Humpback whales (Megaptera novaeangliae) are master migrators. Some populations of this baleen whale species travel upwards of 5,000 miles per year from colder waters to feed, towards warmer tropical waters where they give birth and care for their calves.
However, new research on a population off Australia’s eastern coast indicates that their trips to more balmy waters are not as essential to calving as biologists thought. Calves in this population can actually be born in colder waters near New Zealand or Tasmania–about 932 miles further south (1,500 kilometers) than previously known. Understanding this pattern could challenge some long-held beliefs about humpback migration and improve protection areas to help these baby whales. The findings are detailed in a study published May 20 in the journal Frontiers in Marine Science.

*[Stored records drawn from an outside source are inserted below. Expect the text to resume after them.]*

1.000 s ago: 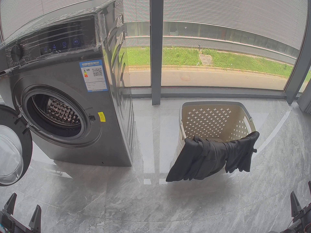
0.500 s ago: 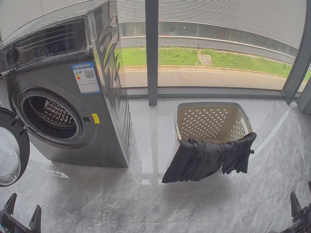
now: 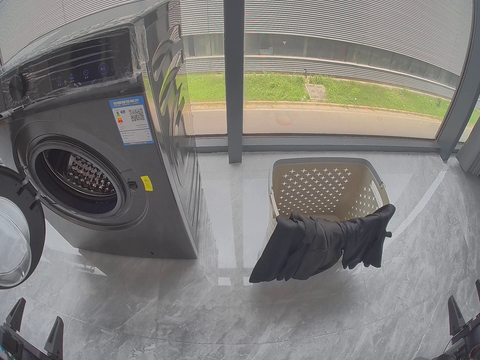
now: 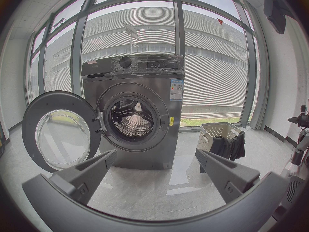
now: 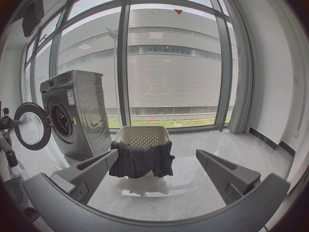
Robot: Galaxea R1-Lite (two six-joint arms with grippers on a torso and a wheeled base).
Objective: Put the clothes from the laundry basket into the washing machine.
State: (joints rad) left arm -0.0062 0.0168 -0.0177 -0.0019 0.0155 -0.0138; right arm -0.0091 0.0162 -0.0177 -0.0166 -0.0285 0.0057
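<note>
Marble floor [image 3: 225, 306] bears the laundry basket [image 3: 325, 183], clothes [image 3: 315, 246] draped over its rim for easy grabbing. Left of it, the washing machine [image 3: 160, 196] stands open. Our left gripper [image 4: 154, 160] and right gripper [image 5: 154, 160] gape empty.

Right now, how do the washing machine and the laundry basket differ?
The washing machine is tall and grey; the laundry basket is low, cream, with star-shaped holes. The washing machine opens at the front, door swung wide, drum looking empty; the laundry basket opens on top, a dark garment draped over its near rim. Both stand on the floor by the window.
</note>
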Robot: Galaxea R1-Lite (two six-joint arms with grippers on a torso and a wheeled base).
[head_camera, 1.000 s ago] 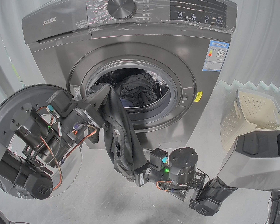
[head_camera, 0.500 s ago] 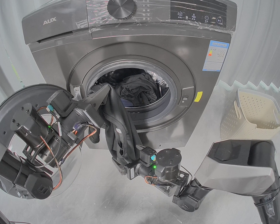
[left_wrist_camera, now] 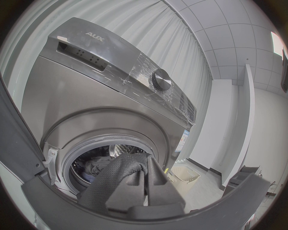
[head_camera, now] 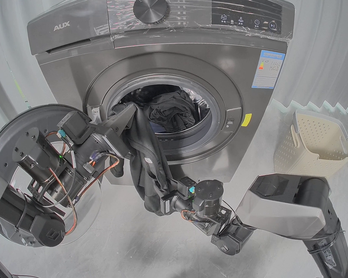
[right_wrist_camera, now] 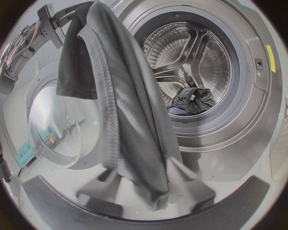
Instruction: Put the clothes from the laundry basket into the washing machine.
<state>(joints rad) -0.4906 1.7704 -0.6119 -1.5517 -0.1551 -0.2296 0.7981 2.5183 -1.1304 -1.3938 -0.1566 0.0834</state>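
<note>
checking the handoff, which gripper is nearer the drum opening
Left. The left gripper is at the left rim of the drum opening, shut on the top end of the dark garment. The right gripper is lower, below the opening, at the garment's hanging end.

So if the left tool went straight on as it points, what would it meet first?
Likely the dark clothes pile in the drum: the left tool, shut on the hanging garment, points into it. Depth is unclear.

Right pincer (head_camera: 159,202) tips buried in dark garment (head_camera: 146,157), blurred up close, door (head_camera: 27,117) partly behind left arm (head_camera: 48,162)
</note>
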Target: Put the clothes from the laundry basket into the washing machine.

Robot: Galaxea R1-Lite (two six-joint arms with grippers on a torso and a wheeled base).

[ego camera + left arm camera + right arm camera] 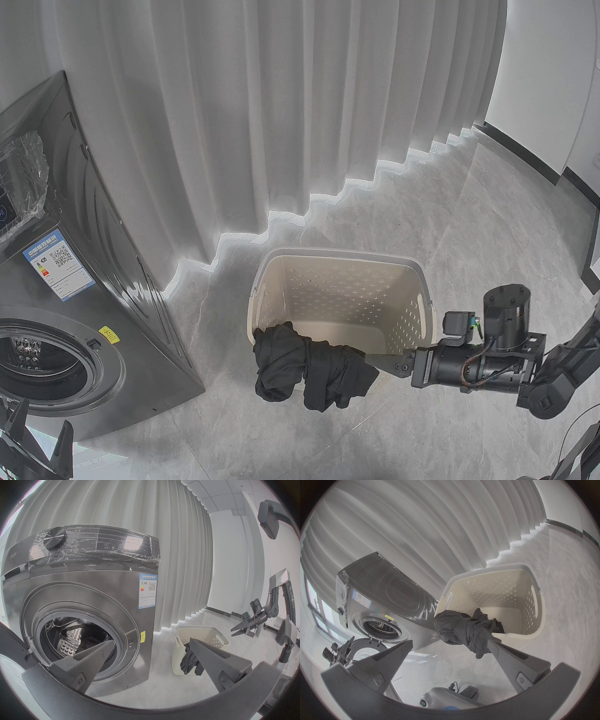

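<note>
1. Closest to the head camera, at the near left, the left gripper [45,414] hangs in front of the washing machine [125,300]. Its jaws are spread and hold nothing.
2. At the near right, the right gripper [378,361] points left at the black garment [300,369]. Its jaws are also released. In the wrist view one ribbed finger pad [493,647] touches the cloth, while the other finger stands well apart from it.
3. The garment is bunched over the near rim of the laundry basket [340,253] and hangs mostly down the outside wall. It lies well to the right of the drum opening [37,359], whose door is open.
4. The step in hand looks like taking hold of that garment. To do it well, the right gripper would move in until both fingers straddle the thickest knot of cloth, rather than a loose edge, and only then close.
5. A straight lift should come before any swing leftward, so that the dangling ends clear the rim and do not snag it.
6. The garment is soft, matte and heavily folded, with limp ends, so it will likely sag and stretch under a one-point grip.
7. The basket is cream plastic, rectangular with rounded corners. It has perforated walls and slot handles, and looks light enough to tip or slide if the cloth drags on it.
8. The washing machine is smooth grey metal with a round port and a perforated steel drum. Clear film wraps its top panel.
9. White pleated curtains [281,125] hang behind, over a glossy grey stone floor [437,219].
</note>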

“Hundreds of humpback calves were born well outside the established breeding grounds,” said Tracey Rogers, a study co-author and marine ecologist at the University of New South Wales in Australia. “Giving birth along the ‘humpback highway’ means these vulnerable calves, who are not yet strong swimmers, are required to swim long distances much earlier in life than if they were born in the breeding grounds.”
The ‘Humpback Highway’
In the Northern Hemisphere, humpback whales like those found on the east coast of the United States and Canada, typically migrate from colder feeding in the Northern Atlantic Ocean in the summer and south to the Caribbean for the winter to breed and calf.
For Southern Hemisphere humpbacks like those off the coast of Eastern Australia, the directions are flipped because of the equator. They travel from their frigid feeding grounds in the Southern Ocean around Antarctica, north towards the Pacific Ocean in Australia to breed, calve, and care for their young.
Finding this new baby whale hotspot arose due to study co-author and University of New South Wales Ph.D candidate Jane McPhee-Frew’s extracurricular work as a marine guide.